• [Work task]
For the listing below, the answer is an exact retyping of the lines from the one with "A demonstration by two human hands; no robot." through the one with "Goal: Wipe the", both included, without pictures.

• [Supplied information]
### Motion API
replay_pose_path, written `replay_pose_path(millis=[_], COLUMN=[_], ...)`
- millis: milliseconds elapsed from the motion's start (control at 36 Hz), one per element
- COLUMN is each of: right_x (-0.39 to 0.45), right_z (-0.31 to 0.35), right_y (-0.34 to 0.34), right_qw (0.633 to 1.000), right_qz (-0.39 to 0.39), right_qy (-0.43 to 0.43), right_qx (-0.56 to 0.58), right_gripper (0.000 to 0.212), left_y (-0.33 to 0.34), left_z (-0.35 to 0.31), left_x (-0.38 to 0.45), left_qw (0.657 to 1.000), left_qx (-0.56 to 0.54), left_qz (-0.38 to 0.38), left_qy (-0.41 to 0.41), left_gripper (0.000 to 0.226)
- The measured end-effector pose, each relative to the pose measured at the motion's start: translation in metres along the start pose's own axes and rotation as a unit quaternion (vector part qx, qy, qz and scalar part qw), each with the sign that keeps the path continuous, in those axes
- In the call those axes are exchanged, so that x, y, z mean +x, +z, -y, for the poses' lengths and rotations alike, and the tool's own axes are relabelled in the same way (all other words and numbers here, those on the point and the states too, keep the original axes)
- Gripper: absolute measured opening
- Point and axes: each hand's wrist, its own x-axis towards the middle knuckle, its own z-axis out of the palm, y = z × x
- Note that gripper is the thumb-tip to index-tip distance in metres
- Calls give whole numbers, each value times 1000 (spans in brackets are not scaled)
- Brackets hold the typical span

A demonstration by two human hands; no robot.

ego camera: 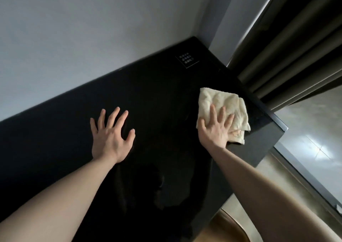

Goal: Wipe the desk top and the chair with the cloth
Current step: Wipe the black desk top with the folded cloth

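A glossy black desk top [157, 97] runs along a pale wall into a corner. A folded cream cloth [220, 103] lies flat near the desk's right edge. My right hand [215, 129] presses on the cloth's near part with straight, spread fingers. My left hand [111, 132] rests flat on the bare desk surface to the left, fingers spread, holding nothing. At the bottom edge a curved brown shape [231, 227] shows below the desk; it may be the chair, though little of it is visible.
A small black card with white print [187, 59] lies on the desk near the far corner. Dark curtains [296, 47] hang right of the desk's end. A grey shiny floor [312, 130] lies beyond the right edge.
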Motion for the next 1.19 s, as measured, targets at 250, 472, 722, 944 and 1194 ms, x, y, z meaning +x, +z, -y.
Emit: replay_pose_path(millis=[250, 472, 722, 944, 1194], right_x=[1, 90, 93, 30, -70], right_z=[-88, -128, -92, -20, 46], right_y=[-36, -78, -65, -14, 30], right_qw=[997, 998, 994, 997, 987], right_qz=[37, 14, -6, 33, 71], right_qy=[-62, 58, 99, -45, -126], right_qx=[-33, -34, -50, -45, -66], right_gripper=[69, 82, 74, 74, 75], left_y=[-3, 5, 7, 1, -36], left_z=[-3, -2, -2, 3, 33], left_x=[-2, 1, 0, -3, -53], left_qw=[1000, 1000, 999, 1000, 969], left_qx=[0, 4, 24, -24, -242], left_qz=[1, -17, -20, -4, -58], left_qy=[-2, -5, -9, 10, -2], left_gripper=[67, 69, 62, 70, 40])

• [Completed task]
A demonstration by two human hands; no robot.

ego camera: 

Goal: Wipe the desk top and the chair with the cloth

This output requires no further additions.